Why does Hashmap allow a null key?

Actually I read lots of posts for this question, but did not get the exact reason/answer for "Why does Hashmap allow a null key?". Please can anyone give me the exact answer with an example?

One interpretation of your question:
why hashmap allowed [only] one null key?
Ask yourself: if HashMap allowed more than one null key, how would the map object distinguish between them?
Hint: there is only one null value.
Alternative interpretation of your question
why hashmap allowed [a] null key?
Because it is useful in some circumstances, and because there is no real semantic need to disallow it1, 2.
By contrast, with TreeMap null keys are disallowed because supporting them would be difficult given the implications of orderings involving null.
Given that the specified semantics for Comparable is to throw NPE.
Comparator is allowed to order null, but it is not required to. And many common implementations don't.
So if null was allowed with TreeMap, then the behavior of a map could be different depending on whether a Comparator or a Comparable is used. Messy.
1 - At least, that was the view when they specified HashMap in Java 1.2 back in 1998. Some of the designers may have changed their minds since then, but since the behavior is clearly specified it cannot be changed without messing up compatibility. It won't happen ...
2 - Support for null keys requires some special case code in HashMap which at least adds complexity to the implementation. It is not clear if it is a performance overhead for HashMap, since there would still need to be an implicit test for a null keys even if null keys were not allowed. This is most likely down in the noise.

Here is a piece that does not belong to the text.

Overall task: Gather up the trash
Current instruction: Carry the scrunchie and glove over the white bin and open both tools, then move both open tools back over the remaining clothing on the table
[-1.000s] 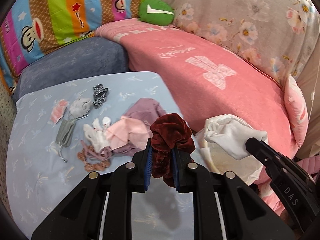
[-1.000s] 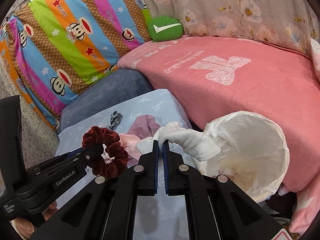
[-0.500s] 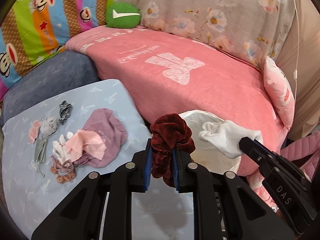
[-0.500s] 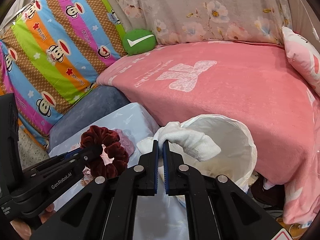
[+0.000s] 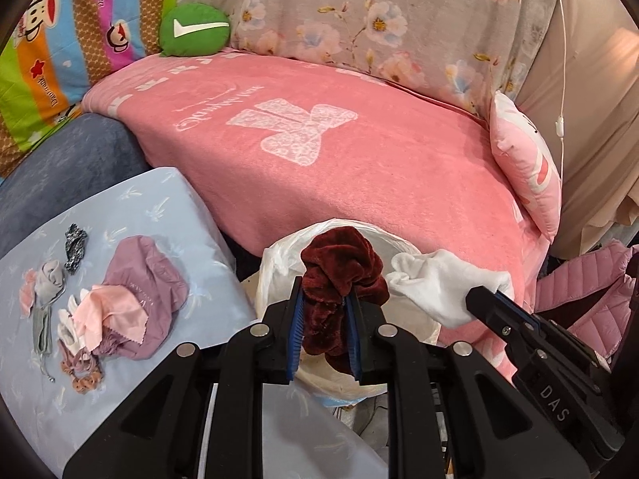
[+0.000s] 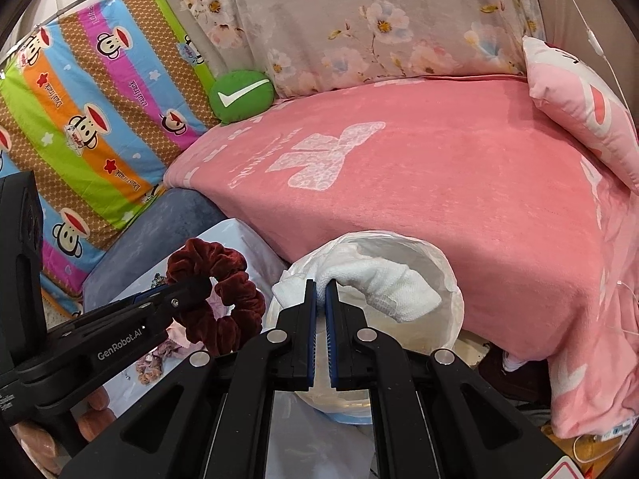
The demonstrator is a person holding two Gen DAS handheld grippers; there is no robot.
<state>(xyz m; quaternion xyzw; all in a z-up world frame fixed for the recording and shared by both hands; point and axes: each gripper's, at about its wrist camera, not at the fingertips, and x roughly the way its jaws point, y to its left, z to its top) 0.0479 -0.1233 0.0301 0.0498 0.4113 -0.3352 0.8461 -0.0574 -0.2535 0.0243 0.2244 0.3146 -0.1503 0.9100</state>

Java engineers must have realized that having a null key and values has its uses like using them for default cases. So, they provided HashMap class with collection framework in Java 5 with capability of storing null key and values.
The put method to insert key value pair in HashMap checks for null key and stores it at the first location of the internal table array. It isn’t afraid of the null values and does not throw NullPointerException like Hashtable does.
Now, there can be only one null key as keys have to be unique although we can have multiple null values associated with different keys.
this link can answer more hashmap null key explained

The javadoc for HashMap.put clearly states:
Associates the specified value with the specified key in this map. If the map previously contained a mapping for the key, the old value is replaced.
It clearly states what happens when you do a put with a key which was already in the map. The specific case of key == null behaves in the same way: you can't have two different mappings for the null key (just like you can't for any other key).

This is still viewed as a mistake done in early implementations of HashMap that unfortunately people where (are?) relying on (as well as some particular order until java-8). The thing is, having this null key you could always pass some metadata along with your actual data "for free". Notice that all new collections ConcurrentHashMap, Map.of (in java-9), etc - all prohibit nulls to start with.

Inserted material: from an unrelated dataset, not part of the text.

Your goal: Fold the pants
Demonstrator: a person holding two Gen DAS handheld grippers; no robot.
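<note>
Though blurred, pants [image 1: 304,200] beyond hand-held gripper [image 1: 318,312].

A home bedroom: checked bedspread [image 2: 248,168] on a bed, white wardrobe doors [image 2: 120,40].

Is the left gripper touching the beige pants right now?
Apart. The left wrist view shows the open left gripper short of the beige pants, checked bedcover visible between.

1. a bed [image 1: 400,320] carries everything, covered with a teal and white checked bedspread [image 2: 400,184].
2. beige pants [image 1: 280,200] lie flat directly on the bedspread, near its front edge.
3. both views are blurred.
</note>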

Why does Map.of not allow null keys and values?

With Java 9, new factory methods have been introduced for the List, Set and Map interfaces. These methods allow quickly instantiating a Map object with values in one line. Now, if we consider:
Map<Integer, String> map1 = new HashMap<Integer, String>(Map.of(1, "value1", 2, "value2", 3, "value3"));
map1.put(4, null);
The above is allowed without any exception while if we do:
Map<Integer, String> map2 = Map.of(1, "value1", 2, "value2", 3, "value3", 4, null );
It throws:
Exception in thread "main" java.lang.NullPointerException
at java.base/java.util.Objects.requireNonNull(Objects.java:221)
..
I am not able to get, why null is not allowed in second case.
I know HashMap can take null as a key as well as a value but why was that restricted in the case of Map.of?
The same thing happens in the case of java.util.Set.of("v1", "v2", null) and java.util.List.of("v1", "v2", null).

As others pointed out, the Map contract allows rejecting nulls...
[S]ome implementations prohibit null keys and values [...]. Attempting to insert an ineligible key or value throws an unchecked exception, typically NullPointerException or ClassCastException.
... and the collection factories (not just on maps) make use of that.
They disallow null keys and values. Attempts to create them with null keys or values result in NullPointerException.
But why?
Allowing null in collections is by now seen as a design error. This has a variety of reasons. A good one is usability, where the most prominent trouble maker is Map::get. If it returns null, it is unclear whether the key is missing or the value was null. Generally speaking, collections that are guaranteed null free are easier to use. Implementation-wise, they also require less special casing, making the code easier to maintain and more performant.
You can listen to Stuart Marks explain it in this talk but JEP 269 (the one that introduced the factory methods) summarizes it as well:
Null elements, keys, and values will be disallowed. (No recently introduced collections have supported nulls.) In addition, prohibiting nulls offers opportunities for a more compact internal representation, faster access, and fewer special cases.
Since HashMap was already out in the wild when this was slowly discovered, it was too late to change it without breaking existing code but most recent implementations of those interfaces (e.g. ConcurrentHashMap) do not allow null anymore and the new collections for the factory methods are no exception.
(I thought another reason was that explicitly using null values was seen as a likely implementation error but I got that wrong. That was about to duplicate keys, which are illegal as well.)
So disallowing null had some technical reason but it was also done to improve the robustness of the code using the created collections.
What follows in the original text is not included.